The Pentagon said U.S. forces destroyed 16 Iranian mine-laying boats near the Strait of Hormuz on Tuesday.

The minelayers were among multiple Iranian naval vessels “eliminated” by the United States, U.S. Central Command said in an X post.

President Donald Trump, in an earlier post on his Truth Social platform, warned Tehran that if “for any reason mines were placed, and they are not removed forthwith, the military consequences to Iran will be at a level never seen before.”

“If Iran has put out any mines in the Hormuz Strait, and we have no reports of them doing so, we want them removed, IMMEDIATELY!” Trump said in the post.

“If, on the other hand, they remove what may have been placed, it will be a giant step in the right direction!”

The president’s comments came after reports first published by CBS News that Iranian small craft, capable of carrying two to three mines each, have been detected moving into the 100-mile waterway.

Less than 15 minutes later, the president added in another post that “within the last few hours, we have hit, and completely destroyed, 10 inactive mine laying boats and/or ships, with more to follow!”

Traffic in the Hormuz Strait—through which 20 percent of the world’s oil leaves the Persian Gulf—has come to a near standstill over fears of attacks from Iranian drones, missiles, bunkered artillery, and mines. Up to 250 ships, including around 150 oil tankers, are stacked in the Arabian Sea.

A person points at a page on the Marinetraffic website that shows commercial boats traffic on the edge of the Strait of Hormuz near the Iranian coast, in Paris on March 4, 2026. (Julien de Rosa / AFP via Getty Images)

A person points at a page on the Marinetraffic website that shows commercial boats traffic on the edge of the Strait of Hormuz near the Iranian coast, in Paris on March 4, 2026. (Julien de Rosa / AFP via Getty Images)

At a Tuesday morning Pentagon press conference, Joint Chiefs of Staff Chair Gen. Dan Caine said U.S. forces are aggressively targeting “mine-laying vessels in mine storage facilities” and will continue “to hunt and strike” suspected Islamic Revolutionary Guard Corps (IRGC) sites along Iran’s mountainous coast, which is less than 21 miles from the strait’s six-mile wide commercial shipping channel.

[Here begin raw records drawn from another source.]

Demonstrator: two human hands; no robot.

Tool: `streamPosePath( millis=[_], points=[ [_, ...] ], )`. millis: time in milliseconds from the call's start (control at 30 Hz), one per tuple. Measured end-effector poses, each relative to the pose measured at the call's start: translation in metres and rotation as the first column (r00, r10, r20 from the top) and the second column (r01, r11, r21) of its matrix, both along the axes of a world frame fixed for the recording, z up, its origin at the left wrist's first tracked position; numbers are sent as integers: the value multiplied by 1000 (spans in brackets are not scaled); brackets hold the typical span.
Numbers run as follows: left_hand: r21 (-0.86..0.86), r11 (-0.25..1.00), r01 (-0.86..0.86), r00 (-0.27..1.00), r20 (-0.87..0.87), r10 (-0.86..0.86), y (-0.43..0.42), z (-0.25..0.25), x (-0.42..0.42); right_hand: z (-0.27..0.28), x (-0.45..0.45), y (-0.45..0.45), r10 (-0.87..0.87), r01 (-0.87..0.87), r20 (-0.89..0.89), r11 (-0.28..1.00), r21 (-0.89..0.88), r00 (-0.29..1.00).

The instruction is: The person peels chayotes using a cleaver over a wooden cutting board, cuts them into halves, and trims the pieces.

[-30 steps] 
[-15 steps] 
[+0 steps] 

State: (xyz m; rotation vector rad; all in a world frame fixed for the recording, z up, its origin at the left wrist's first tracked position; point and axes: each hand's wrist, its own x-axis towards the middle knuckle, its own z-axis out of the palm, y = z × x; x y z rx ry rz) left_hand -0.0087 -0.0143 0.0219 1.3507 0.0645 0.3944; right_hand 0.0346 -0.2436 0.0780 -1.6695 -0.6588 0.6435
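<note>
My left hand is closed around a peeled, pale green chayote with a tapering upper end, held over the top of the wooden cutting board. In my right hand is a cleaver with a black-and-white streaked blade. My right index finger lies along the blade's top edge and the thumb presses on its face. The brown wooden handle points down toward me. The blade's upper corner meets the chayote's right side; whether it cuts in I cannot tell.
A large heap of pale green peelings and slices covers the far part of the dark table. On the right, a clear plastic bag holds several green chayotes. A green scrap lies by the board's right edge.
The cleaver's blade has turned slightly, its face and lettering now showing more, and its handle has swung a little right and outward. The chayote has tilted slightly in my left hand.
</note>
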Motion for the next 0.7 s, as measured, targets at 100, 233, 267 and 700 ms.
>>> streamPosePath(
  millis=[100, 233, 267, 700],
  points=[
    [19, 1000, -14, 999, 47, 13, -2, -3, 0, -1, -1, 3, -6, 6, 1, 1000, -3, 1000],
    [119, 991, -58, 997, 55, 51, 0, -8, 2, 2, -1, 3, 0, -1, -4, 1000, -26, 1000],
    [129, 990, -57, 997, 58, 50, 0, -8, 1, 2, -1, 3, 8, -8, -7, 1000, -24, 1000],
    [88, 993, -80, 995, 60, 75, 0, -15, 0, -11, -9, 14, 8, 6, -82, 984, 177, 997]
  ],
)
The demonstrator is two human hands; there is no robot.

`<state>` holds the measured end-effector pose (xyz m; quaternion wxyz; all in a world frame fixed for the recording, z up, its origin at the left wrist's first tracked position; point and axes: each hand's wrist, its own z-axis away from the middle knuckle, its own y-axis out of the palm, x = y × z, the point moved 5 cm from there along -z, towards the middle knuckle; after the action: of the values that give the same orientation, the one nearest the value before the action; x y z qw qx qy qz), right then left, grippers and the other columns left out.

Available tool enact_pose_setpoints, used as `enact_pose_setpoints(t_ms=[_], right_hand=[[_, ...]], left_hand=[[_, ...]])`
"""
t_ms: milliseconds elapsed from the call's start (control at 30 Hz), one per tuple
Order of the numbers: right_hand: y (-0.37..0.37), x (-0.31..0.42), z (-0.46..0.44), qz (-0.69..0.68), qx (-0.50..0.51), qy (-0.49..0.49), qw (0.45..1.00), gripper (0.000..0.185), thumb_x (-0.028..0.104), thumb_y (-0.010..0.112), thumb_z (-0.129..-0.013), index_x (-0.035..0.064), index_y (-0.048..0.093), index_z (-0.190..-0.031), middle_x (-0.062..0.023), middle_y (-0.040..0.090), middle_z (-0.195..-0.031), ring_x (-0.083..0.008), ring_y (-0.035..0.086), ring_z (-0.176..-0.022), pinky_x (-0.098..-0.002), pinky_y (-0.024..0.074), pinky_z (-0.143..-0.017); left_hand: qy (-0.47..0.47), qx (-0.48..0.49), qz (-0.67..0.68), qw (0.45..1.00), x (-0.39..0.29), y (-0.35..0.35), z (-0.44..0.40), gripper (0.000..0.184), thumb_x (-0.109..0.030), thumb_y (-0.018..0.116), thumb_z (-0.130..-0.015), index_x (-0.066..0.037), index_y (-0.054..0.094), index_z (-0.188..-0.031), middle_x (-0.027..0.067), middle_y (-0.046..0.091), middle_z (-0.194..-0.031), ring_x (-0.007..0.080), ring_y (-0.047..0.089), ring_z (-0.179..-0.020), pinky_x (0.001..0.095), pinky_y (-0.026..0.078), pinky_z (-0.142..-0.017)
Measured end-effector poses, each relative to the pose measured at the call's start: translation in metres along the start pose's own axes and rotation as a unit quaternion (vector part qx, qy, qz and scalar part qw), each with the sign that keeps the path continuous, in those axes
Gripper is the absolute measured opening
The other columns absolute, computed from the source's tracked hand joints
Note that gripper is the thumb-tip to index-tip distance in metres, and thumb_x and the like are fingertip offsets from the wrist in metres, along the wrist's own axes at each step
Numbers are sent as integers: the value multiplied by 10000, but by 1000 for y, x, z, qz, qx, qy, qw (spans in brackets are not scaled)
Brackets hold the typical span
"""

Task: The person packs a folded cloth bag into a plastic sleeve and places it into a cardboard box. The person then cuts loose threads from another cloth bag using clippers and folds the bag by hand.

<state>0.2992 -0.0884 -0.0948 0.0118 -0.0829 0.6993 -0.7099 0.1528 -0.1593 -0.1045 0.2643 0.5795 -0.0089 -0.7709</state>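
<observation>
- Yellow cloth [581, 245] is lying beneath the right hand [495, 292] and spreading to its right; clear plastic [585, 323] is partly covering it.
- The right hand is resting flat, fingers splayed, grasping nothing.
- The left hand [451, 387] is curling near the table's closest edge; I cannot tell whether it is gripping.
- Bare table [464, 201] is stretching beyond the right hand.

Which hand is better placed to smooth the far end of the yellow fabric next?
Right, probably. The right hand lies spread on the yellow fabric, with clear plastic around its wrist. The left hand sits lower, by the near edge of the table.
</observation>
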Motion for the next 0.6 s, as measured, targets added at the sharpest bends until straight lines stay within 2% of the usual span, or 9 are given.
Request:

According to widely published analyses, the IRGC has as many as 6,000 mines of varied types and technologies. Belgium-based defense journal Army Recognition said “using mines alongside drones, fast boats, and coastal missiles to keep the strait unusable for commercial traffic for as long as it chooses” is a “sustained friction” strategy it implemented during the 1980-88 Tanker War.

In April 1988, the guided-missile frigate USS Samuel B. Roberts struck an IRGC-laid M-08 “contact mine”—a WWI era floating bomb—in the central Persian Gulf while escorting ships during Operation Earnest Will. The blast ignited massive fires, nearly sinking the ship and wounding dozens of sailors.

Iran has at least three kinds of mines: mines tethered to the seafloor; “influence bottom” mines that detonate from magnetic and acoustic pressure; and “rocket rising mines” from China designed to hug the seafloor and launch rocket-propelled warheads. All can be deployed relatively rapidly from small watercraft, including fishing dhows.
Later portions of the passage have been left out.